-------- DATA IN THIS EXERCISE
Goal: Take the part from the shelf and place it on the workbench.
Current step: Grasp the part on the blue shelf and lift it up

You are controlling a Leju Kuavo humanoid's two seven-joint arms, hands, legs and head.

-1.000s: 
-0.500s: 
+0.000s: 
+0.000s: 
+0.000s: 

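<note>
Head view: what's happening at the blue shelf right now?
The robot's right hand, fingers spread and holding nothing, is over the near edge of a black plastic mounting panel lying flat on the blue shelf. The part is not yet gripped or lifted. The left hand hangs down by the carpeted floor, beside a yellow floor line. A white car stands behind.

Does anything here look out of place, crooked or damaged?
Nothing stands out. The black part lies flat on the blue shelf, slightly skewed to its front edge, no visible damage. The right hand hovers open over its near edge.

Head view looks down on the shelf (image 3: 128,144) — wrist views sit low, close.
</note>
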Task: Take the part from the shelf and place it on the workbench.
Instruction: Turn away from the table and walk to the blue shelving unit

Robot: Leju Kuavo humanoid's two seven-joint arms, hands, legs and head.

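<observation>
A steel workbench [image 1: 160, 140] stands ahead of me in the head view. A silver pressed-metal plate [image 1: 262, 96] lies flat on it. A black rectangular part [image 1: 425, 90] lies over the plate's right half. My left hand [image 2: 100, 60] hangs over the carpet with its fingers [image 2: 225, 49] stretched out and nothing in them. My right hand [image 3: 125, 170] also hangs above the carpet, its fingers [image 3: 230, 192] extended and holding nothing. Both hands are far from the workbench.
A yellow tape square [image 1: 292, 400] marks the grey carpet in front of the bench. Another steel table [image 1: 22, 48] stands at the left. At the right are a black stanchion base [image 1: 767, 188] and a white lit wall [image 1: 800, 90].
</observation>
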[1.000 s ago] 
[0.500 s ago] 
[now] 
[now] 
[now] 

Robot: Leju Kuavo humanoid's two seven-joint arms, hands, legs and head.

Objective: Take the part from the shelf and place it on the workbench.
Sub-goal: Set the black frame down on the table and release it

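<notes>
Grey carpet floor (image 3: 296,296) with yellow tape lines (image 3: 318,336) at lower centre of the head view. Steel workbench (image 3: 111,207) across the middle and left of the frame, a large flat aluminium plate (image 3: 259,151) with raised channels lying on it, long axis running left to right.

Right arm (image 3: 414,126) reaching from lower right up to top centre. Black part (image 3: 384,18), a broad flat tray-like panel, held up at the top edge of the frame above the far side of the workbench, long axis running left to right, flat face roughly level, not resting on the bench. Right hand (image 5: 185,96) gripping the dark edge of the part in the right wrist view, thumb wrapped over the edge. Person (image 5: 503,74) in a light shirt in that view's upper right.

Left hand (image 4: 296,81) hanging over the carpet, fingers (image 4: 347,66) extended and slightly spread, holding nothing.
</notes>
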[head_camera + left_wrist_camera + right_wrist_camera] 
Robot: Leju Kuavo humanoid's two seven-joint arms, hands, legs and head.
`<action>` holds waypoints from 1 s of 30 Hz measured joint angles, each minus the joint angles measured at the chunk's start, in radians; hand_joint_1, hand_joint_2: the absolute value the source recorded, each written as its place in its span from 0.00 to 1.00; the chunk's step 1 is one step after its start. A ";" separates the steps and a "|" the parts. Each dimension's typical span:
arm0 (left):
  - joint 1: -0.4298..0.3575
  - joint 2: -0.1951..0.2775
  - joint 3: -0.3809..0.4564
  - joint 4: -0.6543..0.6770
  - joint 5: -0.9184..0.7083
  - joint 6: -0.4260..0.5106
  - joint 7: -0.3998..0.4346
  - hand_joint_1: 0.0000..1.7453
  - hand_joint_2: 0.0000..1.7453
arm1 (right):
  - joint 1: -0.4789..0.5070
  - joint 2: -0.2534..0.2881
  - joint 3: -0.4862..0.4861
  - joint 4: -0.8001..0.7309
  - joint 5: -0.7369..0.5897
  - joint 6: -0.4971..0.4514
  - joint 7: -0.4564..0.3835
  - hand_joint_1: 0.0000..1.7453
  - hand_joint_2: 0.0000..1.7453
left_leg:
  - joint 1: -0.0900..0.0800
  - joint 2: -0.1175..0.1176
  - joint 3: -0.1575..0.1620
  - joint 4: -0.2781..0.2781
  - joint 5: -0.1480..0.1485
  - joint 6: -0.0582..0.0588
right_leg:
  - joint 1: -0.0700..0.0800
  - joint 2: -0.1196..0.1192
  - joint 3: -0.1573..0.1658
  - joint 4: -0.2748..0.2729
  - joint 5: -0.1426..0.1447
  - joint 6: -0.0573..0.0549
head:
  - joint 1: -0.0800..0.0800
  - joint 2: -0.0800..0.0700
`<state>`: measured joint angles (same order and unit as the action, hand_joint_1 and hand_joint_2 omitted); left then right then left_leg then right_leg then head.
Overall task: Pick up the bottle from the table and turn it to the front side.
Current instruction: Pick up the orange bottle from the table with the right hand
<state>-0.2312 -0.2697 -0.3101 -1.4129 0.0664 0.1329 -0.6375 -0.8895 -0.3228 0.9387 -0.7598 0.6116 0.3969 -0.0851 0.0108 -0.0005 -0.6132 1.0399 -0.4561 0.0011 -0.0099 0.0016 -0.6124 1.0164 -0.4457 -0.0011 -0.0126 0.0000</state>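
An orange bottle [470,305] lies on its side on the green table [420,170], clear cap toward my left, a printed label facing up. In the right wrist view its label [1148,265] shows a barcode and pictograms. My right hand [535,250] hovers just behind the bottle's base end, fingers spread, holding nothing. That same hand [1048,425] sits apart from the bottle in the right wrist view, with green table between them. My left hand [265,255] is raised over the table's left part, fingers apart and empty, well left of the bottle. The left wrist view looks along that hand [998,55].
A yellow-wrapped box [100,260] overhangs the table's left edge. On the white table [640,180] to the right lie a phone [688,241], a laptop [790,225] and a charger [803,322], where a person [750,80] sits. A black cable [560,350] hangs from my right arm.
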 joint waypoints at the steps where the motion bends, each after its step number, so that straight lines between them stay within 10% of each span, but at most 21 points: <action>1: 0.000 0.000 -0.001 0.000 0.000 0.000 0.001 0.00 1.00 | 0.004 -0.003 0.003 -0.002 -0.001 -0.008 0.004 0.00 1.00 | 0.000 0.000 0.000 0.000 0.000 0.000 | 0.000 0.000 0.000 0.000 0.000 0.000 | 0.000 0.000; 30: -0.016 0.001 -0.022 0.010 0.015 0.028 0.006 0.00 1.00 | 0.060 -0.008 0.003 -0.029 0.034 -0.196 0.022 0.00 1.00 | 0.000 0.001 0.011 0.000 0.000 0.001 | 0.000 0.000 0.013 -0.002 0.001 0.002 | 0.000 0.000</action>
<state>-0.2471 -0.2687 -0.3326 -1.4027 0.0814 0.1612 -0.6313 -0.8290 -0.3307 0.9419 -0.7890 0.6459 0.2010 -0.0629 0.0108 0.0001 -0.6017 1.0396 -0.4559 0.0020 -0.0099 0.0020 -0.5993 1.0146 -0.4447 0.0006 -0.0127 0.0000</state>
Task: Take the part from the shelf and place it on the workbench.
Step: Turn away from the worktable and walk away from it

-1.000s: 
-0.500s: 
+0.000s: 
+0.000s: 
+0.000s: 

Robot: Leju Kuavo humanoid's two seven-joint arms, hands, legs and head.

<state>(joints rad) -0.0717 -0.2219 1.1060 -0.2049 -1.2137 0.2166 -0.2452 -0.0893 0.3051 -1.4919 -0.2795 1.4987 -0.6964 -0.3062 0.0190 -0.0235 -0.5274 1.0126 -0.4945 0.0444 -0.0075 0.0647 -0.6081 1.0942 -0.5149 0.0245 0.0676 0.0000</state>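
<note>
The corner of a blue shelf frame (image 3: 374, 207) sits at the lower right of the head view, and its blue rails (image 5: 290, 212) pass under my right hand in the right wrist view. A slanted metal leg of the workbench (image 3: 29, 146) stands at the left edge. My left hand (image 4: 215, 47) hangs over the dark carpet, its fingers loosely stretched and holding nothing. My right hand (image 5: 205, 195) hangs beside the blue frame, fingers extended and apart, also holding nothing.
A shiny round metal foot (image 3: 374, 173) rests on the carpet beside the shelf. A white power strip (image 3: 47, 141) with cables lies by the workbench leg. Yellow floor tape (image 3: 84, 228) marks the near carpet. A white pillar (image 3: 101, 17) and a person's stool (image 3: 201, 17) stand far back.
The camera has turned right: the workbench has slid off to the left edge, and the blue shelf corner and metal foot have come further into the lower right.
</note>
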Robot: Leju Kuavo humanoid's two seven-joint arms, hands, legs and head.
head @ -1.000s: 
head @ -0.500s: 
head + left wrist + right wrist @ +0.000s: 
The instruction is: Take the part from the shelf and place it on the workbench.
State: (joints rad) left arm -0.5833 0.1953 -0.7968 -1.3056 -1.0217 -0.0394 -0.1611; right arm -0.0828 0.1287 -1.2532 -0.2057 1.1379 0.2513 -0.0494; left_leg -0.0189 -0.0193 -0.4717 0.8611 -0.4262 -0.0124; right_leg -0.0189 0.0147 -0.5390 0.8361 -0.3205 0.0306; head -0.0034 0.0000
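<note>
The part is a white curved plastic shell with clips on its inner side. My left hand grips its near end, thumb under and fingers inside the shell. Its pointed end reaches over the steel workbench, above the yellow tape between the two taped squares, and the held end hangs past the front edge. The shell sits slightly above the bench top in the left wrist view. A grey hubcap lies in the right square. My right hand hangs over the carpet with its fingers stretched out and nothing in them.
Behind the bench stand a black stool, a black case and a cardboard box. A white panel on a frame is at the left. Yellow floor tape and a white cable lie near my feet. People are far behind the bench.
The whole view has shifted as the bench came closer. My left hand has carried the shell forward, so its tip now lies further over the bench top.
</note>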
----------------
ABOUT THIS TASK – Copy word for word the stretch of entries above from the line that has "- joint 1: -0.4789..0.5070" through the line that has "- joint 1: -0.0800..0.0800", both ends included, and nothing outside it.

YOUR RESPONSE –
  - joint 1: -0.4789..0.5070
  - joint 2: -0.2534..0.2881
  - joint 3: -0.4862..0.4861
  - joint 4: -0.8001..0.7309
  - joint 5: -0.7369..0.5897
  - joint 6: -0.4971..0.4514
  - joint 7: -0.4564..0.3835
  - hand_joint_1: 0.0000..1.7453
  - hand_joint_2: 0.0000..1.7453
left_leg:
  - joint 1: -0.0900..0.0800
  - joint 2: -0.1175..0.1176
  - joint 3: -0.1575..0.1620
  - joint 4: -0.2781..0.2781
  - joint 5: -0.1480..0.1485
  - joint 6: -0.0582..0.0588
right_leg:
  - joint 1: -0.0700..0.0800
  - joint 2: -0.1196..0.1192
  - joint 3: -0.1573..0.1658
  - joint 4: -0.2748..0.2729
  - joint 5: -0.1426..0.1447
  - joint 6: -0.0573..0.0549
head:
  - joint 1: -0.0800..0.0800

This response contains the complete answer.